Alert rule: CNPGPostgreSQLReplicationLagCritical

Overview

This alert triggers when the replication lag between the primary and a replica exceeds 300 seconds. Sustained lag means the replica is falling behind and may be unable to take over quickly if the primary fails.

Steps for Debugging

Step one

Identify the affected namespace and replica from the alert labels. Set them as variables. The application_name label in the alert matches the replica pod name.

INSTANCE_NAMESPACE='<instance-namespace>'
REPLICA_POD='<application_name-from-alert>'

Step two

Find the primary pod and list all pods with their roles.

kubectl get pods -n $INSTANCE_NAMESPACE -l cnpg.io/cluster=postgresql -L cnpg.io/instanceRole
PRIMARY=$(kubectl get cluster postgresql -n $INSTANCE_NAMESPACE -o jsonpath='{.status.currentPrimary}')

Step three

Check replication status on the primary.

kubectl exec -n $INSTANCE_NAMESPACE $PRIMARY -- psql -U postgres -c "SELECT application_name, state, sent_lsn, replay_lsn, (sent_lsn - replay_lsn) AS lag_bytes FROM pg_stat_replication;"

Step four

Check the WAL receiver status on the lagging replica.

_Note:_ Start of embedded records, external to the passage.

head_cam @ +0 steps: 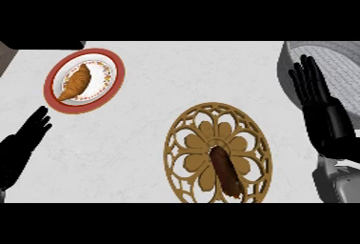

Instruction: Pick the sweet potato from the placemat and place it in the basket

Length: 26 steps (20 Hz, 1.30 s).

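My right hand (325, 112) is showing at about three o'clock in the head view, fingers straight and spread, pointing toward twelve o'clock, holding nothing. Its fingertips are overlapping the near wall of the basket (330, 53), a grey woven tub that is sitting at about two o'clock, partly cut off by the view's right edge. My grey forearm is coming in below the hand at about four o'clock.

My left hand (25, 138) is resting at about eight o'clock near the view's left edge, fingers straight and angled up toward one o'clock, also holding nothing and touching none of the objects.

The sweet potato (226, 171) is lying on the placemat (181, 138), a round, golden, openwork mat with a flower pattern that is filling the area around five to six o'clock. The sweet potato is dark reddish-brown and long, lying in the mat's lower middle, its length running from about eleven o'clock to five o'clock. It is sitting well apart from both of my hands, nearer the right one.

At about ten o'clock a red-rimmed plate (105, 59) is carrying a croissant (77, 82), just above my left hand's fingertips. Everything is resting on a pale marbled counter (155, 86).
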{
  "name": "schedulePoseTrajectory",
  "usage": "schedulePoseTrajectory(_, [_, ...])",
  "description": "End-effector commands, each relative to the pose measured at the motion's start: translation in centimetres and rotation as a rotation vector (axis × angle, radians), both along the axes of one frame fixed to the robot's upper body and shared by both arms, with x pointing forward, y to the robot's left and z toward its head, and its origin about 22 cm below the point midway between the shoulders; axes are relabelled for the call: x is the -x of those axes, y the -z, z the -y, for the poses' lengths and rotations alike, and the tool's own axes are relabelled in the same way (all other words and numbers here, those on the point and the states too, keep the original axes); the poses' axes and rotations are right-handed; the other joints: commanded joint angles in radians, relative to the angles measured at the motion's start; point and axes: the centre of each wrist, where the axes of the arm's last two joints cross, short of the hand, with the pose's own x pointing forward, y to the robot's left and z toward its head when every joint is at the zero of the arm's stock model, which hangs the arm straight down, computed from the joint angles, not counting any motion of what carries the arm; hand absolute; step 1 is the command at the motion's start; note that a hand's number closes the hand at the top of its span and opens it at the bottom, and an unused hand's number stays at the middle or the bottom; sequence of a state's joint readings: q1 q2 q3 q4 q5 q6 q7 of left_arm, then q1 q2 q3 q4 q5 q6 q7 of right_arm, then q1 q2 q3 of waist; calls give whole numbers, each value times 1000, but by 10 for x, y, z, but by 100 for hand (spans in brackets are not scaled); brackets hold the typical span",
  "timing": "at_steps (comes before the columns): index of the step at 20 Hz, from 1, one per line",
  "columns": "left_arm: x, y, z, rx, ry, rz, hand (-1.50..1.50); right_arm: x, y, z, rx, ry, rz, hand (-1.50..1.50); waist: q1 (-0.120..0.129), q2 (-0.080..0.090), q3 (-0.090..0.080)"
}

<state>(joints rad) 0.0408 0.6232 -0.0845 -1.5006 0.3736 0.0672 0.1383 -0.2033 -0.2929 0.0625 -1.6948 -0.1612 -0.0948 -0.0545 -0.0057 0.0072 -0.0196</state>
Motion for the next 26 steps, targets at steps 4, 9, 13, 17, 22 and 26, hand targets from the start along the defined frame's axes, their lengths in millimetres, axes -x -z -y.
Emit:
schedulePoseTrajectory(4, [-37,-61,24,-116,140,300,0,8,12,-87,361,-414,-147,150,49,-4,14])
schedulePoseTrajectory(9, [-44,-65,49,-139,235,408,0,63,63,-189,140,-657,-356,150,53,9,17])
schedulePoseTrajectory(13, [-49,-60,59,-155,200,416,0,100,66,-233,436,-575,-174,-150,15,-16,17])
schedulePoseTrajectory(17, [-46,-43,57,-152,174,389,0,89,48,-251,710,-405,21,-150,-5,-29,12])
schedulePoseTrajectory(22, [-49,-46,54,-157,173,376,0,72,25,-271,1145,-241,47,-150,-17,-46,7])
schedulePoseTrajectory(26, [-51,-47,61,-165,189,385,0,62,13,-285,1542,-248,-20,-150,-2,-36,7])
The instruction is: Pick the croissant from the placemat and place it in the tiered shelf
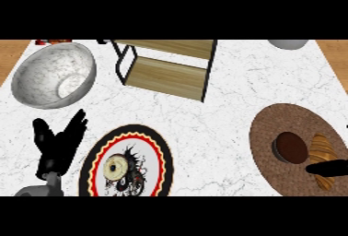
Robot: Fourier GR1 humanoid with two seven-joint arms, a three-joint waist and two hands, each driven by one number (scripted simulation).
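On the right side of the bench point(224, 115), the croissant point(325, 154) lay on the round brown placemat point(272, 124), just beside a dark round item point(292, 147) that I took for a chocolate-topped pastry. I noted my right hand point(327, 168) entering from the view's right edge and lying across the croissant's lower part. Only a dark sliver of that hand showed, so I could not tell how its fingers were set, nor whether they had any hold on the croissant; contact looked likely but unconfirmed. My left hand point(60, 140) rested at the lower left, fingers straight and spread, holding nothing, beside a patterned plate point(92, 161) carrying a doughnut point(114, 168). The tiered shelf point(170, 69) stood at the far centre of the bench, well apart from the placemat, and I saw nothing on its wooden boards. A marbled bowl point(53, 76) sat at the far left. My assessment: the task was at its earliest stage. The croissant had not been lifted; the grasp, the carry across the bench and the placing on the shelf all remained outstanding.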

kubectl exec -n $INSTANCE_NAMESPACE $REPLICA_POD -- psql -U postgres -c "SELECT status, last_msg_send_time, last_msg_receipt_time, latest_end_lsn FROM pg_stat_wal_receiver;"

Step five

Check the replica pod logs for errors.

kubectl logs $REPLICA_POD -n $INSTANCE_NAMESPACE | grep -i "error\|fatal\|replication"

Step six

Check network connectivity and resource pressure on both pods.

kubectl describe pod $REPLICA_POD -n $INSTANCE_NAMESPACE
kubectl top pod -n $INSTANCE_NAMESPACE